Wainscott and Sparks named the bird Cirrus.

"He came out of a cloud, and he's white," said Sparks. "So it fits."

As it turned out, Sparks was right: Cirrus is no wandering street pigeon; he is a thoroughbred and his trip West was an odyssey.

Sparks and her neighbors noticed that the wayward pigeon had a blue band on his right leg. It said WICHITA KS and had a serial number. There's no place to hide in the Internet age, even for pigeons, which can live up to 15 years. An Internet search led the pigeon detectives to the Wichita Friendly Pigeon Flyers Club. The serial number led to Chuck Miller, who works in the aircraft industry, lives in the Wichita suburb of Haysville and is a pigeon racer.

"I remembered that bird, of all the birds I have," he said in a telephone interview. He has about 100 birds, 50 racers and 50 breeders.

Miller said he bought the bird at auction for $150. He had good bloodlines - the father was a champion from the noted World of Wings loft in Oklahoma City; the mother was from pigeons owned by Leo Claussen, a noted Belgian pigeon racer.

Pigeon racing is one of the world's oldest sports, and homing pigeons, once used to carry wartime messages, can travel long distances. Miller's racing birds have flown over 500 miles in 12 hours, the time registered by computer chips attached to a leg.

"You know racing homers are like thoroughbred racehorses," Miller said. "The better the bloodlines, the better they race."

Flew the coop
Miller thought Cirrus might be a winner too - until he flew the coop.

"Well about four years ago, I guess, when I was trying to settle him"- a pigeon racing term for getting the pigeon to return to its home loft - "I let him out and sometimes, when they get outside they just go," Miller said ruefully. "He just kept going."

Nobody can say why or where the bird went.
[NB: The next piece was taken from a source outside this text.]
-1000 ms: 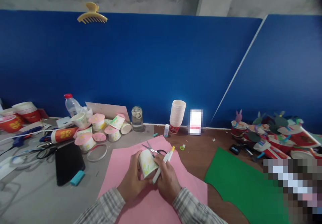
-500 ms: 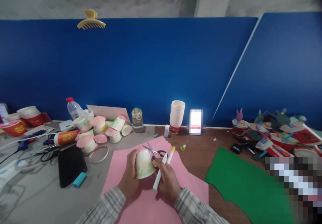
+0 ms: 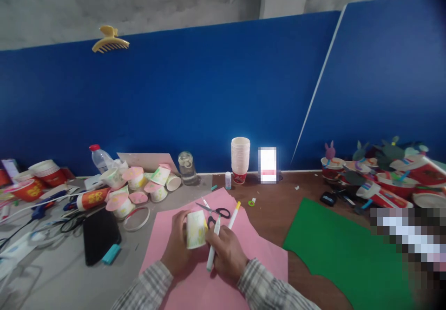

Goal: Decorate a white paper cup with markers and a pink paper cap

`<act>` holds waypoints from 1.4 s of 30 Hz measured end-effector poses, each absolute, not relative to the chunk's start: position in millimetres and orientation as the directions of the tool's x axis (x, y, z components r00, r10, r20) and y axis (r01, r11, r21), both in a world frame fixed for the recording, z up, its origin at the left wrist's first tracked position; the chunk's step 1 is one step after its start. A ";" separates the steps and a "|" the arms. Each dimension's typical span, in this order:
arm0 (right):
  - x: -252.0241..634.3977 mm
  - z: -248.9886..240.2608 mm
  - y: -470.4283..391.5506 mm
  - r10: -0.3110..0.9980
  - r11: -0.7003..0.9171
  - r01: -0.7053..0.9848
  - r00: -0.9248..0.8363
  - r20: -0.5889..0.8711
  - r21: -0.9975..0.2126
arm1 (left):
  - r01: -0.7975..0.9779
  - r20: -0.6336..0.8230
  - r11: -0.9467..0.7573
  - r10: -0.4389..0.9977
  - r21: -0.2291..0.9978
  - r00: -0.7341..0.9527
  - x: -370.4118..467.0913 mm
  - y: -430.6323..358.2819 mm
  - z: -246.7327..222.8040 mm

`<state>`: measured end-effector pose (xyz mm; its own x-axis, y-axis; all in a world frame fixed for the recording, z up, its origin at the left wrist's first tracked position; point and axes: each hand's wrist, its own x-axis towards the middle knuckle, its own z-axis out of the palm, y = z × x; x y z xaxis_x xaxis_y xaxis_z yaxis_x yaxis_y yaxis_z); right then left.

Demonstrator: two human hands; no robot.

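A paper cup (image 3: 196, 230) with yellow and green marks stands upside down in my left hand (image 3: 177, 245), whose fingers wrap its left side. My right hand (image 3: 228, 250) is closed on a white marker (image 3: 213, 247), with its fingertips at the cup's right side. Both hands are over pink paper (image 3: 205, 284). Behind them lie open scissors (image 3: 223, 213) with black handles. A white marker with a yellow end (image 3: 235, 213) lies just beyond my right hand.
Decorated cups (image 3: 134, 179) and a glass jar (image 3: 188, 168) stand at back left. Stacked cups (image 3: 240, 156) and a small bottle (image 3: 228, 180) are behind the paper. Green paper (image 3: 341, 249) lies right, near red cups (image 3: 386, 194). A black phone (image 3: 101, 235) lies left.
The cup has turned in my left hand and shifted slightly left. My right hand has moved a little left with the marker. The camera view has tilted slightly.
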<state>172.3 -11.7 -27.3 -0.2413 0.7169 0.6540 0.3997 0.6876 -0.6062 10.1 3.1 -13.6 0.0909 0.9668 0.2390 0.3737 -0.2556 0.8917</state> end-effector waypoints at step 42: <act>165.9 -25.8 -28.9 0.585 0.753 0.426 -0.085 0.807 -0.501 | 0.671 0.492 -0.535 0.824 0.513 0.281 1.6 1.1 -15.5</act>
<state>165.9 -28.9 -25.8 -0.0845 0.5850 0.8066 0.4265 0.7528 -0.5014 1.6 1.1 -15.5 0.2806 0.8241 0.4920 0.6715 -0.5348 0.5129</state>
At some point, he must have realized he wasn't in Kansas anymore and lost his bearings or upset his homing instinct. It might be that the bird was picked up by another pigeon racer, taken to California and released. Or maybe he flew from loft to loft. Or maybe, he flew all the way to California, over the Midwest, over the Rockies, over the desert, over the Sierra Nevada. About 1,700 miles as the crow flies.
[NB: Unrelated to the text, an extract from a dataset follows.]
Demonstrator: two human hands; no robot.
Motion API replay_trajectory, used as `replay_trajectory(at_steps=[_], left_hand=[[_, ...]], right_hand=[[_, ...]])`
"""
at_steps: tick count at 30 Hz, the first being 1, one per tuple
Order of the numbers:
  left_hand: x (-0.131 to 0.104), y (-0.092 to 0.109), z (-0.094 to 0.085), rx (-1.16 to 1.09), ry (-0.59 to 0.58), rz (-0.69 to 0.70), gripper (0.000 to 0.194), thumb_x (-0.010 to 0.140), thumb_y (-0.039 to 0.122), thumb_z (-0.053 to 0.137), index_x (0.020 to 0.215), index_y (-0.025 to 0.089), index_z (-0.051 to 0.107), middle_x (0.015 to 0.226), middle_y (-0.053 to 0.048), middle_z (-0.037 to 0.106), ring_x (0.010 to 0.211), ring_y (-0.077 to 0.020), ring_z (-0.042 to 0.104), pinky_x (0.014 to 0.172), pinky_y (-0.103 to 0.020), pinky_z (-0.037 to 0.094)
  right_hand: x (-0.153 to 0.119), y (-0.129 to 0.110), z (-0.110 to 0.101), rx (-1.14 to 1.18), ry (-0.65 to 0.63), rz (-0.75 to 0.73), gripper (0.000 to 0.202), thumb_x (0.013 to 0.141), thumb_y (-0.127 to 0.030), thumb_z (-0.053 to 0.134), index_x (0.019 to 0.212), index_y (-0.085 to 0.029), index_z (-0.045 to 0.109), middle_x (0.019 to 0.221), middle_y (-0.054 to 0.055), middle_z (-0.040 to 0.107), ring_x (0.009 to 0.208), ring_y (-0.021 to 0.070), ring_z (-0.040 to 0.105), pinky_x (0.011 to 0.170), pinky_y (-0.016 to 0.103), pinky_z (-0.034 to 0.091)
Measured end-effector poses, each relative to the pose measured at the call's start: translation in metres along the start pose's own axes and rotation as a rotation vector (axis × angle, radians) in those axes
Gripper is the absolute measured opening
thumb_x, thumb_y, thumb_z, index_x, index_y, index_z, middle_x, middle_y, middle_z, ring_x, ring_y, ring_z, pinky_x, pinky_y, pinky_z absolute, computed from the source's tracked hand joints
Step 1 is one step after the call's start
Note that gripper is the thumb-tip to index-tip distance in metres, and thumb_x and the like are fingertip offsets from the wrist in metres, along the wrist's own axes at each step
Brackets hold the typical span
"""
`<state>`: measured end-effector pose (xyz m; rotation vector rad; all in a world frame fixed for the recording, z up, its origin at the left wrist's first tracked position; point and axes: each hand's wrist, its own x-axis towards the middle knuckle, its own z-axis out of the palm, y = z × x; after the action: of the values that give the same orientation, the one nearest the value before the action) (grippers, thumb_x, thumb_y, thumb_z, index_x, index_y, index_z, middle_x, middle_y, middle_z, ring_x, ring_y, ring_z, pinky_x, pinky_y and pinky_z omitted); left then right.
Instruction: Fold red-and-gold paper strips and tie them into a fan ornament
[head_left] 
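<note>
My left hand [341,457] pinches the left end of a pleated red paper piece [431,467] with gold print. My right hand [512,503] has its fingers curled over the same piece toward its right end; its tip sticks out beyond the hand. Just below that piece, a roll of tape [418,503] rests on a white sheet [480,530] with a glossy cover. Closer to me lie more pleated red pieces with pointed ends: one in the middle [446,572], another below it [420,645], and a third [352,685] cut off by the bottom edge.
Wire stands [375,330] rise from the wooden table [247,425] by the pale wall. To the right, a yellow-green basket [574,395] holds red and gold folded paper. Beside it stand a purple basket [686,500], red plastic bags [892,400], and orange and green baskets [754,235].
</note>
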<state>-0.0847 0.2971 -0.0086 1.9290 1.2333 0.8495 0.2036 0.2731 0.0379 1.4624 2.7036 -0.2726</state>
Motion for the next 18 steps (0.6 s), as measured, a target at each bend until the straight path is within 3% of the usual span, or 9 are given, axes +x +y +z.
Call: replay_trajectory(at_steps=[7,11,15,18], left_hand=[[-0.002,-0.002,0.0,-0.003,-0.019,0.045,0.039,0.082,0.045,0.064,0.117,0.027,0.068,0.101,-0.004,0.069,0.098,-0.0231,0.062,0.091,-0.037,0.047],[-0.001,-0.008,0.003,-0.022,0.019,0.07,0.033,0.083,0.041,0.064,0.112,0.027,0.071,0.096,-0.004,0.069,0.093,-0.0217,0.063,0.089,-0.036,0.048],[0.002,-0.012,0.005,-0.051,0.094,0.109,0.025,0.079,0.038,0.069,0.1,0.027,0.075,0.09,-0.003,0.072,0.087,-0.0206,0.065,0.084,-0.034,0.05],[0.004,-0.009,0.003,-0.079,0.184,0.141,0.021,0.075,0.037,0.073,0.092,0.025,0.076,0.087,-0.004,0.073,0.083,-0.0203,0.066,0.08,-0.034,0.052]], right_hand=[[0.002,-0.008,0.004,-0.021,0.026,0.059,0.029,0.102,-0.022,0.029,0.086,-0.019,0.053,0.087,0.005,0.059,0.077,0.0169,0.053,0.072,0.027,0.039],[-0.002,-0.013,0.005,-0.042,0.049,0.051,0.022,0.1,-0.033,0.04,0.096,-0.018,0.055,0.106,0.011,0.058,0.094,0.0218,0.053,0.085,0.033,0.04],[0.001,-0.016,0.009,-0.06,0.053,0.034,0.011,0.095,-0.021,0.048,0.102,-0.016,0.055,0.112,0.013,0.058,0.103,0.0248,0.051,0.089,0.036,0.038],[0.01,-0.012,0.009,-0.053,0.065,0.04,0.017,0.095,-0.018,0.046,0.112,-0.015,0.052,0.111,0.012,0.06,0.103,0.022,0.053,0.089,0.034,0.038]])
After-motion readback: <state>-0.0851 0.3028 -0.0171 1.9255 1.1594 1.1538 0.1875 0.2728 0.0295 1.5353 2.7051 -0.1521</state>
"Can you imagine the things he's seen?" said Miller.

The bird isn't talking. He's no stool pigeon.

Cirrus spent only a few days in Point Richmond. Sparks located Dave Canning, who belongs to the Fremont Pigeon Racing Club. Canning had space in his loft in the East Bay and took the bird in.

"He was totally exhausted, and a little sick," Canning said, "His spirit was low."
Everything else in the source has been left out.